Of note: I noticed the exact same problem with Fastly and Varnish, so it’s not just CloudFlare, it’s a function of how these things are supposed to work.
What would I need to make these desirable? Basically I need a way to purge my cache on the proxy efficiently, quickly, and selectively. Now that I work on the Varnish Cache at DreamHost, I’ve seen how deep the rabbit hole can go with this, however, and I know fully how hard this is. Proxy Caching is not for everyone. When you have dynamic content that changes for logged in users on the fly, it’s a pain. I mean, I use PageSpeed to compress and cache CSS and JS, and I have to flush it when I update my site design. Caching your caching is always going to be tricky, unless there’s a simple, one click, way to say “I’ve updated these pages, please purge them.”
We’re not there yet.
Recommendation
CloudFlare is pretty awesome, actually. If you’re ‘just’ running a blog on shared hosting, I would seriously consider using it, especially in light of the various DDoS attacks out there. A cloud proxy will help you, if you don’t have server level access to tweak mod_security. The fact that CloudFlare gives you a ‘free’ option to test with, without having to give anyone your credit card info, makes it great for experimentation and puts it above the other proxies right now.

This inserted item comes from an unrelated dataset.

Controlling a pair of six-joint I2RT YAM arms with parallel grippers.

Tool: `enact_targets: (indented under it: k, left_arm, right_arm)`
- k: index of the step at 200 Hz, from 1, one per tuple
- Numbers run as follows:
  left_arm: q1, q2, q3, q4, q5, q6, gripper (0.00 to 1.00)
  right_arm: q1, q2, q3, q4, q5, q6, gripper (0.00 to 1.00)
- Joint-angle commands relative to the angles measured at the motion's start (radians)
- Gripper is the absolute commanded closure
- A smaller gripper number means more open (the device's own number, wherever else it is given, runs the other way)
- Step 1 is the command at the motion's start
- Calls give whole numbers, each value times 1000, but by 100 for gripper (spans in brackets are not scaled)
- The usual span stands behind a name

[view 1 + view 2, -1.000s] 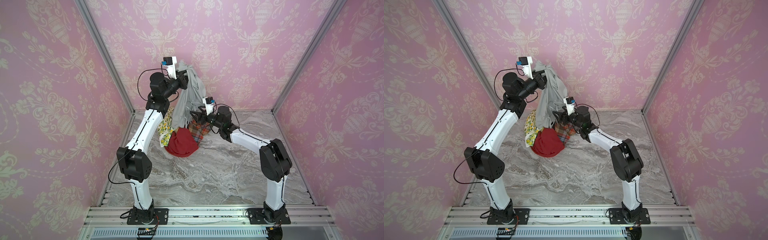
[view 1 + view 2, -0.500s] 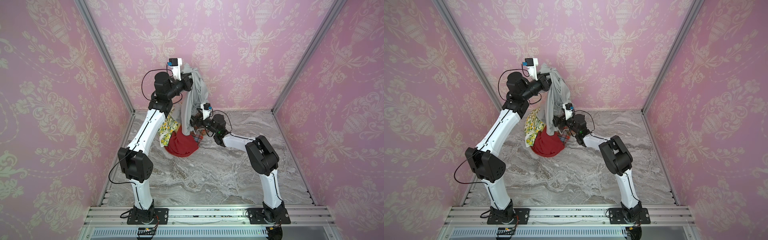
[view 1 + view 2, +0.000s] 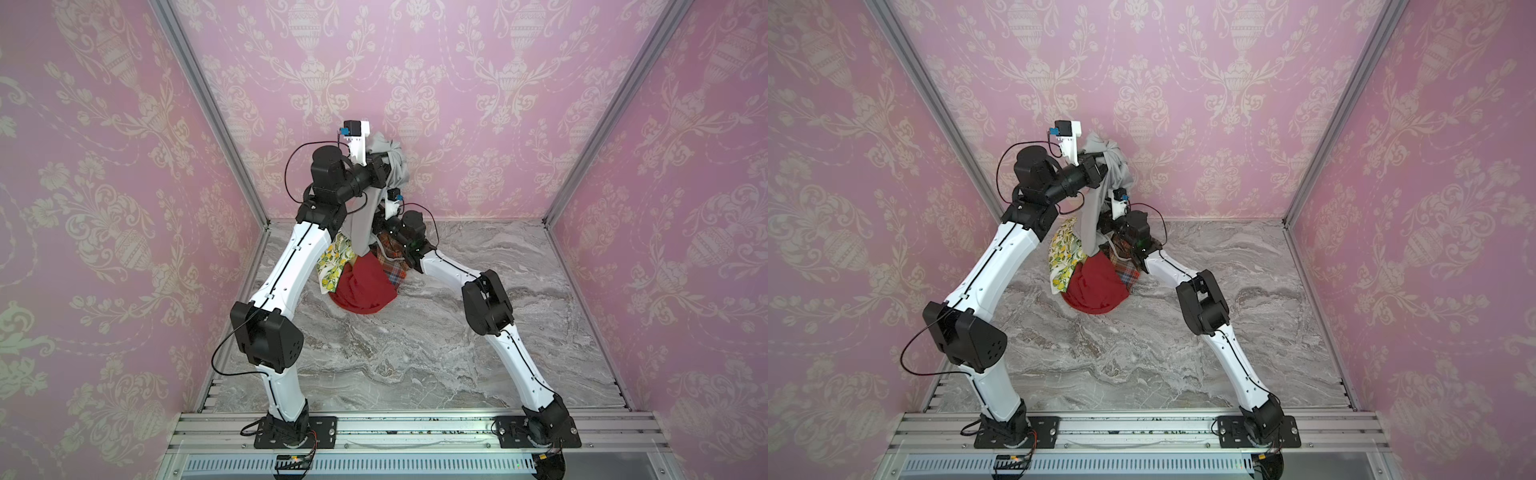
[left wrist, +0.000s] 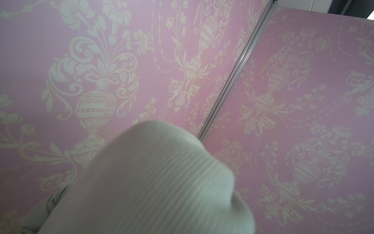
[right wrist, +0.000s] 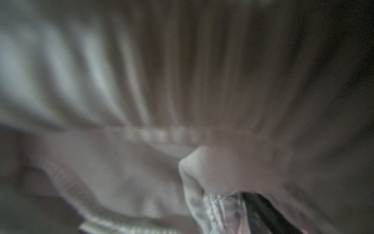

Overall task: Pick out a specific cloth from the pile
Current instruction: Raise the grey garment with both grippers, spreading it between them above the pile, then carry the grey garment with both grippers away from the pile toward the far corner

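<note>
- Grey, soft, plain: in a top view, the cloth (image 3: 360,226) hangs at far centre, bunched top end pinched tight in the left gripper (image 3: 384,161), above the pile (image 3: 365,286) on the marble table (image 3: 415,353).
- Runs as a long narrow drape, long axis close to upright, gathered end up, loose end down between the lemon-print cloth (image 3: 332,262) and the plaid cloth (image 3: 392,266).
- In a top view again, meets the heap just behind the red cloth (image 3: 1096,291); cannot tell whether that end is free or caught.
- Right gripper (image 3: 1106,224) sits just right of the drape, low; cannot tell here whether its jaws are apart or together.
- In the left wrist view, shows only a ribbed grey fold (image 4: 162,182) against the pink wall (image 4: 303,101); hides the jaws.
- In the right wrist view, fills the frame with blurred grey folds and a hem, one dark finger (image 5: 261,210) at the edge; cannot tell the jaw state.
- Best done, probably, by lifting straight up with the left pinch firm, watching that the red cloth does not ride along.
</note>
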Motion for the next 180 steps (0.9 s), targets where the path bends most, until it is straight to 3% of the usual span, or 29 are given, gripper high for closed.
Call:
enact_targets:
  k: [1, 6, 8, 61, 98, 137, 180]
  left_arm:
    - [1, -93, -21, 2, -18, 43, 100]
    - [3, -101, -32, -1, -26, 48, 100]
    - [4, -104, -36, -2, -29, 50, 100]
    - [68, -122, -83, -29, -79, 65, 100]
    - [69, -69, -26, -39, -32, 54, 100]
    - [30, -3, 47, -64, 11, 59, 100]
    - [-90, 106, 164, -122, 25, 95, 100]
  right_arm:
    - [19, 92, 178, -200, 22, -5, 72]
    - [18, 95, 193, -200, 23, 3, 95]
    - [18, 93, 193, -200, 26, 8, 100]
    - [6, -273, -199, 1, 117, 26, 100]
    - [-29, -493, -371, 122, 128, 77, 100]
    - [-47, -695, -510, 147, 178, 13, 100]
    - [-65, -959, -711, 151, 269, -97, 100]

But with all things, keep in mind your personal usage. It’s not just “Does this make my site run faster?” but it’s a lot of “Does this make my usage of my site better?” For me, they win on the first and fail on the second. Maybe one day I’ll change my workflow so cloud proxy, or Varnish, can be the answer, but that’s not today.
Comments
2 responses to “Cloud Experiment”
I very much agree with your views on cloudflare.
I too had a bad experience with it earlier. The problem was that one day I saw this CAPTCHA page when I accessed my own site.
I started thinking about the reputation of CloudFlare when I noticed an advertisement on one of these CATCHA pages. I was wondering “could it be that CloudFlare purposely displays these CAPTCHA pages to get more ad impressions?”
As for the testing done by Tony which you mentioned in this article, I feel it is very difficult for an external service to provide a one-size-that-fits-all application security against SQL injection, XSS etc.
Picture this, I have a website on SQL explaining all sorts of SQL queries. An innocent user visits this site and tries to search for an SQL query by entering it in the search box. What should happen now? Should the user be blocked? Should this POSTed search query be stripped by the WAF? 🙄
Take another example of a website like JSFiddle. In this case it’d be as though each user is doing an XSS on this site 😆
So if some other hosted service comes up saying that they provide a WAF I take it as a marketing gimmick.
According to me application security should be implemented in the application itself.
And this was a great piece of writeup ➡ ➡ ➡ ➡ ➡
Thanks!
@Jesin: The captcha you CAN turn off/disable, but you lose a lot of the proxy features when you do that. In this case, if you turn it off, you stop getting the protection for brute-force quite so much.
Mind you I absolutely despise captchas, but they don’t do it without reason. If your behavior is ‘Weird’ you get one. It’s not a simple thing to do, and it doesn’t work great even when they do it.